## Entries provided
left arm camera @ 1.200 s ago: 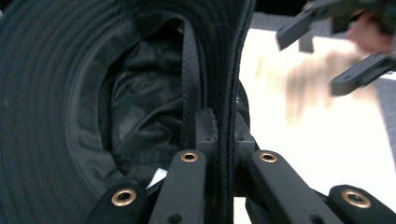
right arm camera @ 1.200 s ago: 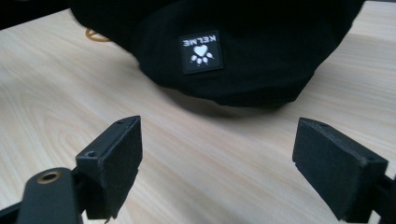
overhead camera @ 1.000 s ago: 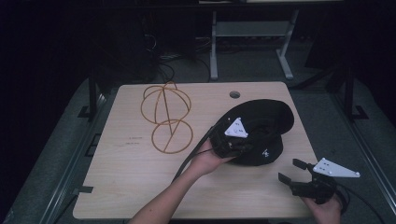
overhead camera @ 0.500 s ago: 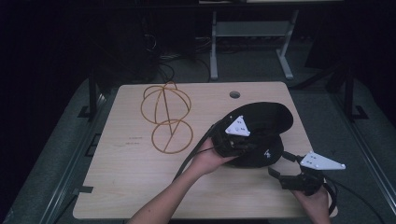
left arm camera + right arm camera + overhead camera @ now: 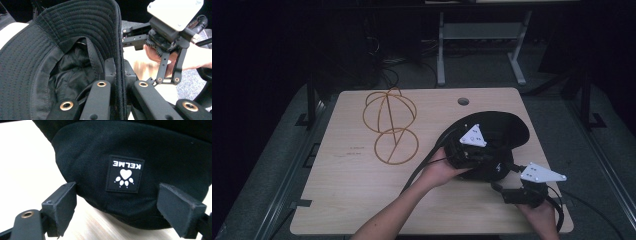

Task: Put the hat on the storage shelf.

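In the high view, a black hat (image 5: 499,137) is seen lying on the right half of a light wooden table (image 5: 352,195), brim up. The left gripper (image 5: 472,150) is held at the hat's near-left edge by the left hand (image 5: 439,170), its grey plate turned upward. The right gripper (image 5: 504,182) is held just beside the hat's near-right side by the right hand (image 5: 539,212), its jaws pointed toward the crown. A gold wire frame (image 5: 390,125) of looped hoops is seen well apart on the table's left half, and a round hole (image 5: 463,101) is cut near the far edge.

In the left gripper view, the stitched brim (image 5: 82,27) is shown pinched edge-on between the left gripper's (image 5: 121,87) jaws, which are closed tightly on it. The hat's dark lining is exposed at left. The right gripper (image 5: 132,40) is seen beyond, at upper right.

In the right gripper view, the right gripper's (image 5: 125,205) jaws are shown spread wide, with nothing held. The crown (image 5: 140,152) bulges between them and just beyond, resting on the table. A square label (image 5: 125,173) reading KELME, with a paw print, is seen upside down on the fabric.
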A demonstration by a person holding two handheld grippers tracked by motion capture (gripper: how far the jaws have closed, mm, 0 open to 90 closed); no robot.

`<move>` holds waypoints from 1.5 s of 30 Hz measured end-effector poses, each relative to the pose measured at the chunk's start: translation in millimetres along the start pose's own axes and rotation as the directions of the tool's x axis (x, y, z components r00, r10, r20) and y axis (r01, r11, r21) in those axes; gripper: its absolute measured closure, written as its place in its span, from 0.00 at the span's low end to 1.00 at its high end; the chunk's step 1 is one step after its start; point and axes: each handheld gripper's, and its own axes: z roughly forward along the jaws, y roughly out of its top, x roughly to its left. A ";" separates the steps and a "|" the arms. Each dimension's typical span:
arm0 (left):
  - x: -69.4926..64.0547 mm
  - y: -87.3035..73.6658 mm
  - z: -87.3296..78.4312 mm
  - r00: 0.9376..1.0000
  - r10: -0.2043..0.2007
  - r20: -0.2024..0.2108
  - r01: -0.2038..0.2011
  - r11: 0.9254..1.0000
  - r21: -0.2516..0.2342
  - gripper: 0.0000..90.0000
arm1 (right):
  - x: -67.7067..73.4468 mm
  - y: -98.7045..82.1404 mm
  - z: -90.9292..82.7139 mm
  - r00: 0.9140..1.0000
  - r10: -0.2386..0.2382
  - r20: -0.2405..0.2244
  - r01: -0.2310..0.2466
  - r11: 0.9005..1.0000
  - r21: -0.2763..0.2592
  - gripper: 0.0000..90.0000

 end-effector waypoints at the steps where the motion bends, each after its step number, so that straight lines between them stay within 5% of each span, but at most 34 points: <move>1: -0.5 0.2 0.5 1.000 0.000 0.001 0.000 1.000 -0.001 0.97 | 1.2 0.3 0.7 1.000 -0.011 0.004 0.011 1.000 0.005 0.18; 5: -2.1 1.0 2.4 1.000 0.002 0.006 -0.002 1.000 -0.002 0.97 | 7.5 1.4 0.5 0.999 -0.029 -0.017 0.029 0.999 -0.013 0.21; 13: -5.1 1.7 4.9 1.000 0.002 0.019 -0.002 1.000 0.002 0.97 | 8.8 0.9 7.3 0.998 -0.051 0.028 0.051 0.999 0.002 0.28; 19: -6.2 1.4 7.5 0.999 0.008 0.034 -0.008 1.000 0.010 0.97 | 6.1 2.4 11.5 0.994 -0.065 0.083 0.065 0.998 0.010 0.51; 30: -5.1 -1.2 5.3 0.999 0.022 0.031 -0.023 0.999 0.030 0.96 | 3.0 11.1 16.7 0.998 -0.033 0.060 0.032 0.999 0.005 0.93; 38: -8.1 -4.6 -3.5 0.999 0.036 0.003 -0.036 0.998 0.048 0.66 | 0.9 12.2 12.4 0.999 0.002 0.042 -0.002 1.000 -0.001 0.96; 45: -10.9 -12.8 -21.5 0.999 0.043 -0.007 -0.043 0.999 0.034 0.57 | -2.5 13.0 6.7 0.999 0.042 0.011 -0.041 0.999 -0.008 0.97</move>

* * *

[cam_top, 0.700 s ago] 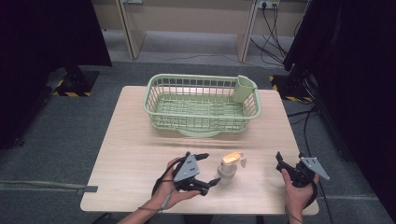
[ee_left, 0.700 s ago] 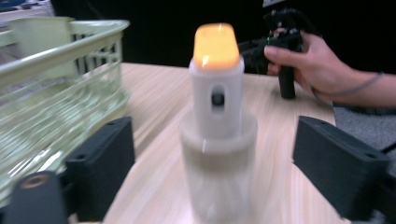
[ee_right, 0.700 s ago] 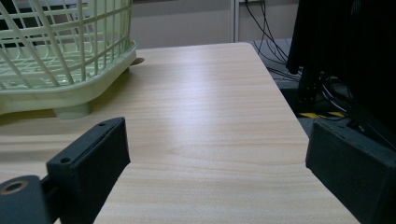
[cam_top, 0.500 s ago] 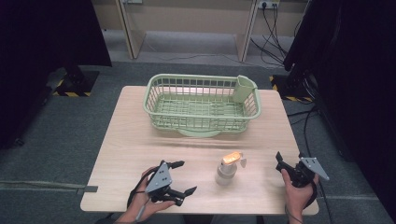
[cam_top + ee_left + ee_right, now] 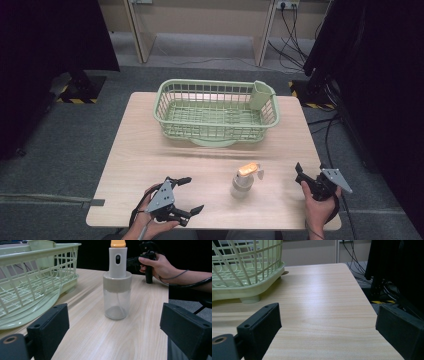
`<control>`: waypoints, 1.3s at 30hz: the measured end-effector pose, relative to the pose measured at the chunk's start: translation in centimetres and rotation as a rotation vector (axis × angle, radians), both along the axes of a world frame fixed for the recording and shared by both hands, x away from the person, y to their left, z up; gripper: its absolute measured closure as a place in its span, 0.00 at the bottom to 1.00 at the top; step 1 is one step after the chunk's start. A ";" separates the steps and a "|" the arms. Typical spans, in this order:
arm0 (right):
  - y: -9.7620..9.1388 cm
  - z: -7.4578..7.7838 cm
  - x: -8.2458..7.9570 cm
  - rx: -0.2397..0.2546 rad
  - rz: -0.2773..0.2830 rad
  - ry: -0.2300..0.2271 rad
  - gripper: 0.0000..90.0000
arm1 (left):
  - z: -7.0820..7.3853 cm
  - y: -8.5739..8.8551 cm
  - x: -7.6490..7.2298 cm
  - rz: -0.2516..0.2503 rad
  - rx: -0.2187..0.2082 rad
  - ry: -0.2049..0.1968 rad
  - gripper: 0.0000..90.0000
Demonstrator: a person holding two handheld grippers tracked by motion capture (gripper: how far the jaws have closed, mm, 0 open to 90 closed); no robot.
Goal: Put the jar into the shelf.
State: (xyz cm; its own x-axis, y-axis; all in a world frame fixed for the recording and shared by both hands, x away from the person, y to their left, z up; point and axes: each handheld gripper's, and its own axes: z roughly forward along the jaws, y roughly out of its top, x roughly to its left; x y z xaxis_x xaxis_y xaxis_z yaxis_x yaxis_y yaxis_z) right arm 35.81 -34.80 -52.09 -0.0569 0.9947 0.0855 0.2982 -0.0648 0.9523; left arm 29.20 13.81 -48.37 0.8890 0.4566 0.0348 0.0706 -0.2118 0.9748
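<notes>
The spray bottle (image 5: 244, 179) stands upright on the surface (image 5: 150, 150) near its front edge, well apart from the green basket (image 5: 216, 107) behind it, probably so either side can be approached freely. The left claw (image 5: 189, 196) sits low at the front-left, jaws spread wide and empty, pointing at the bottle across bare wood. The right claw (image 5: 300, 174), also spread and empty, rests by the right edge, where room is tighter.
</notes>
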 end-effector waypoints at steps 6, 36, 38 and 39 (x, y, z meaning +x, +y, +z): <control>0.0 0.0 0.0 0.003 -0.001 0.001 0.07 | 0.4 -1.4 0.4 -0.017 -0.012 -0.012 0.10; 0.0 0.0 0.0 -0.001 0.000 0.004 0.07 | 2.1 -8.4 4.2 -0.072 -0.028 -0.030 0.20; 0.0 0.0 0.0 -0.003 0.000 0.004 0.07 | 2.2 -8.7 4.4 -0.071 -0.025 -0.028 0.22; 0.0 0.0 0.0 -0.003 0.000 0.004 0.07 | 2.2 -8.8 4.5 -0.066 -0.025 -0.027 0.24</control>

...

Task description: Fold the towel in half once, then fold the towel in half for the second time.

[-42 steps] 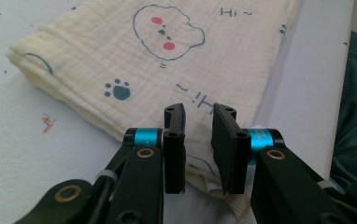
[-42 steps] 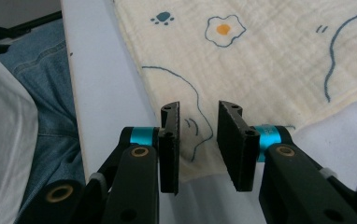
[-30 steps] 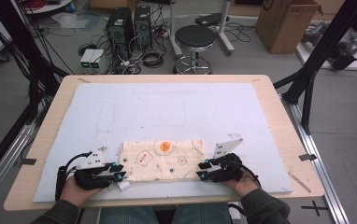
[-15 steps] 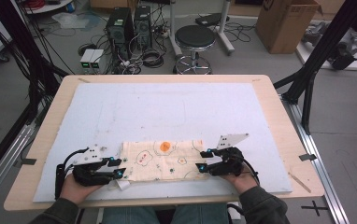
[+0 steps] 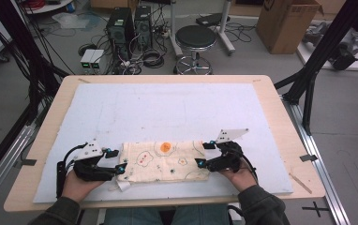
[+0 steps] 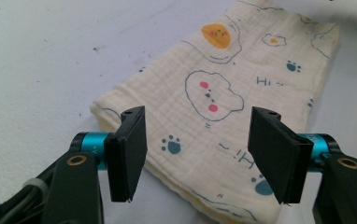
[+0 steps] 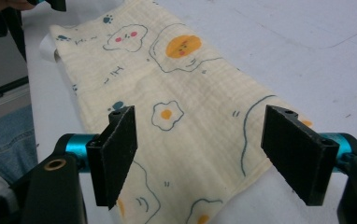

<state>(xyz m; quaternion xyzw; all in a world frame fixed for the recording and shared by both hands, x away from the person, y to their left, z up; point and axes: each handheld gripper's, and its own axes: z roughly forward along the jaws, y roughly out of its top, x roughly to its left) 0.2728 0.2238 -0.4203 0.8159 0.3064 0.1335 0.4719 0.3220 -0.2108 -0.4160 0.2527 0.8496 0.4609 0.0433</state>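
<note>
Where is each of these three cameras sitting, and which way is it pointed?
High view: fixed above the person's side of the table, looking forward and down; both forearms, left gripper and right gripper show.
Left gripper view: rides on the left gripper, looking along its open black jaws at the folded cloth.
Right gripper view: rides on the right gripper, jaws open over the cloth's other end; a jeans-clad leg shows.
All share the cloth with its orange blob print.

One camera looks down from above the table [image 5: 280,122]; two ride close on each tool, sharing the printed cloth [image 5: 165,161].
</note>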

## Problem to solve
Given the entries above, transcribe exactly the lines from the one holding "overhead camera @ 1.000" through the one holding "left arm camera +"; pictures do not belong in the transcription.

## Response to this task
overhead camera @ 1.000 s ago: 
overhead camera @ 0.500 s ago: 
left arm camera + right arm camera + overhead camera @ now: 

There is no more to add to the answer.